Task brief: Copy out each line of the data that holds the string "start".

Data extract:
_____

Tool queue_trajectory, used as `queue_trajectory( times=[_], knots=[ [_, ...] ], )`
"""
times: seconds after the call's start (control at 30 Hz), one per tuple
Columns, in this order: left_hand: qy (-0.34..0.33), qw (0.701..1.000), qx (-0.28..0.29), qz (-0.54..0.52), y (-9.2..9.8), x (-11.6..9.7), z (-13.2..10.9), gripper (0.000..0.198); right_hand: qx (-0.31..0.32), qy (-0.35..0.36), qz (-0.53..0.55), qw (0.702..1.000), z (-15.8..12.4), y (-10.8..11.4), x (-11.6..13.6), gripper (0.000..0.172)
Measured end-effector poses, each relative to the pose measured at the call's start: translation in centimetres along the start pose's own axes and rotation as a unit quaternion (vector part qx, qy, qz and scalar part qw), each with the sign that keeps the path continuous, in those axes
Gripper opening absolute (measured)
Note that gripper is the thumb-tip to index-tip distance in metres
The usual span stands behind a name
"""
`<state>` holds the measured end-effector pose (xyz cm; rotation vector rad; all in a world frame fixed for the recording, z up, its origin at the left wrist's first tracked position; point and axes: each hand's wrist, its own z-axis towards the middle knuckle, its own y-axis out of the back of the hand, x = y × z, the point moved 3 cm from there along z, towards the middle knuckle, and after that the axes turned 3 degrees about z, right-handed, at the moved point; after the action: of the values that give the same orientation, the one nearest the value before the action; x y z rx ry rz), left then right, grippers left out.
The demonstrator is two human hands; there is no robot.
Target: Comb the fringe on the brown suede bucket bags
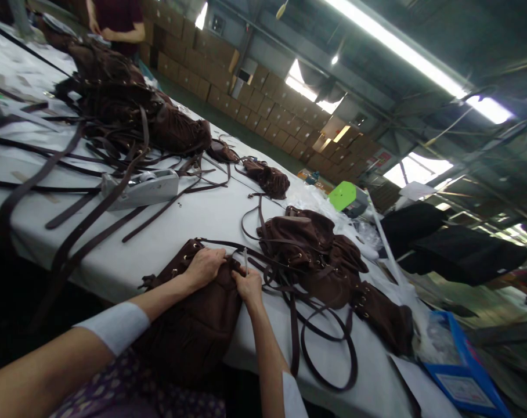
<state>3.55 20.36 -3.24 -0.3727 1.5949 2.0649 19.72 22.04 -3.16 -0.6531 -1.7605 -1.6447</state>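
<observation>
A dark brown suede bag (pixel 194 325) hangs over the near edge of the white table (pixel 202 215). My left hand (pixel 205 266) lies closed on the bag's top rim, gripping the suede. My right hand (pixel 249 285) is pinched at the rim beside it and holds a thin white stick-like tool (pixel 245 259) upright. Brown straps (pixel 307 325) loop out from the bag to the right across the table.
More brown bags (pixel 316 249) lie to the right, and a large heap (pixel 128 104) with long straps lies at the far left. A grey tape dispenser (pixel 141 187) sits mid-table. A blue box (pixel 459 366) rests at the right end. A person (pixel 118 20) stands far back.
</observation>
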Motion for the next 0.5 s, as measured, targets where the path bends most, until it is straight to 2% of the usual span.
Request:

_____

Answer section:
times: seconds after the call's start (control at 30 Hz), one per tuple
Measured end-effector poses, each relative to the pose measured at the call's start: translation in centimetres along the start pose's own axes and rotation as a unit quaternion (vector part qx, qy, qz and scalar part qw), each with the sign that keeps the path continuous, in those axes

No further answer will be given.